_ACTION ITEM_
Produce an exact copy of the data below.

_SUPPLIED INFORMATION_

[Start of Attachment]

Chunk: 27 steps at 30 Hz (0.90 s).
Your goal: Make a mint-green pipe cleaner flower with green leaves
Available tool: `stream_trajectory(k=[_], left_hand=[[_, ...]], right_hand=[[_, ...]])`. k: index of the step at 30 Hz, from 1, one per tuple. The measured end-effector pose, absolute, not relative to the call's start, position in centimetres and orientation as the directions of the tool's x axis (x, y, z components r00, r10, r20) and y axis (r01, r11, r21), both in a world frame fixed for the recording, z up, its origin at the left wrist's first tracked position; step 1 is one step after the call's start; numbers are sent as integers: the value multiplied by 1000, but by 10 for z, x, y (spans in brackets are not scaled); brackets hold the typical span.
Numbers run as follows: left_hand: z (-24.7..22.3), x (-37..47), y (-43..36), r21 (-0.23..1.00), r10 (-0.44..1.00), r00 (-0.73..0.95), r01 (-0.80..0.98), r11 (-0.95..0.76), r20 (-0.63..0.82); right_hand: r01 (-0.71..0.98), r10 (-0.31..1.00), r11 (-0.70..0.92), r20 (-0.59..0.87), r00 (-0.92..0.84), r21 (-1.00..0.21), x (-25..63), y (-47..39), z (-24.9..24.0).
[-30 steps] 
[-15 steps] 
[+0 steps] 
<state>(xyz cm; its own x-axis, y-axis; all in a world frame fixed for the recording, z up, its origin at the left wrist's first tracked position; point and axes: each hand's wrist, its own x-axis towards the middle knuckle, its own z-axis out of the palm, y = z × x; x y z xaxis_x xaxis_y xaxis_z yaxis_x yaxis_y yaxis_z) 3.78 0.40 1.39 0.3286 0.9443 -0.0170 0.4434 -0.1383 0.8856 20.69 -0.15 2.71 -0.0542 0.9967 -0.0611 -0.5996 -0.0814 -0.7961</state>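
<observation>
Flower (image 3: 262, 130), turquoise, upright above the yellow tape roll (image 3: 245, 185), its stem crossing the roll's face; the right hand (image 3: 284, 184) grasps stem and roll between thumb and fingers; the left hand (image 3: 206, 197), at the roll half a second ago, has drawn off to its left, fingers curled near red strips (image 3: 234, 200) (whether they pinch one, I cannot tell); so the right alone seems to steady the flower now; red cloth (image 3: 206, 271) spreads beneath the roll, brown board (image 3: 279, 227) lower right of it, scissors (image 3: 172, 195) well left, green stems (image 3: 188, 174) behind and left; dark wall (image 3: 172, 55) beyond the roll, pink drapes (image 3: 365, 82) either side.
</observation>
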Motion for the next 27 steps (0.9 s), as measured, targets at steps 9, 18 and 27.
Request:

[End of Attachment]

_EXERCISE RESULT_
Chunk: 27 steps at 30 Hz (0.90 s).
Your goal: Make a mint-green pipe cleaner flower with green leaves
Available tool: `stream_trajectory(k=[_], left_hand=[[_, ...]], right_hand=[[_, ...]])`. k: index of the step at 30 Hz, from 1, one per tuple. The measured end-effector pose, absolute, not relative to the call's start, position in centimetres and orientation as the directions of the tool's x axis (x, y, z components r00, r10, r20) and y axis (r01, r11, r21), both in a world frame fixed for the recording, z up, its origin at the left wrist's first tracked position; step 1 is one step after the call's start; numbers are sent as integers: the value multiplied by 1000, but by 10 for z, x, y (spans in brackets are not scaled); brackets hold the typical span.
Numbers run as follows: left_hand: z (-24.7..22.3), x (-37..47), y (-43..36), r21 (-0.23..1.00), r10 (-0.44..1.00), r00 (-0.73..0.95), r01 (-0.80..0.98), r11 (-0.95..0.76), r20 (-0.63..0.82); right_hand: r01 (-0.71..0.98), r10 (-0.31..1.00), r11 (-0.70..0.92), r20 (-0.59..0.87), r00 (-0.92..0.84), r21 (-1.00..0.21), x (-25..63), y (-47..39), z (-24.9..24.0).
[-30 steps] 
[-15 steps] 
[+0 steps] 
<state>(xyz cm; its own x-axis, y-axis; all in a world frame fixed for the recording, z up, its origin at the left wrist's first tracked position; point and axes: each hand's wrist, its own x-axis towards the middle knuckle, its own z-axis out of the palm, y = z × x; x y z xaxis_x xaxis_y xaxis_z yaxis_x yaxis_y yaxis_z) 3.78 0.40 1.39 0.3286 0.9443 -0.0170 0.4434 -0.1383 0.8856 20.69 -0.15 2.71 -0.0542 0.9967 -0.0611 -0.5996 -0.0814 -0.7961</state>
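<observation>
Flower (image 3: 262, 130), turquoise, upright above the yellow tape roll (image 3: 245, 185), its stem crossing the roll's face; the right hand (image 3: 284, 184) grasps stem and roll between thumb and fingers; the left hand (image 3: 206, 197), at the roll half a second ago, has drawn off to its left, fingers curled near red strips (image 3: 234, 200) (whether they pinch one, I cannot tell); so the right alone seems to steady the flower now; red cloth (image 3: 206, 271) spreads beneath the roll, brown board (image 3: 279, 227) lower right of it, scissors (image 3: 172, 195) well left, green stems (image 3: 188, 174) behind and left; dark wall (image 3: 172, 55) beyond the roll, pink drapes (image 3: 365, 82) either side.
</observation>
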Motion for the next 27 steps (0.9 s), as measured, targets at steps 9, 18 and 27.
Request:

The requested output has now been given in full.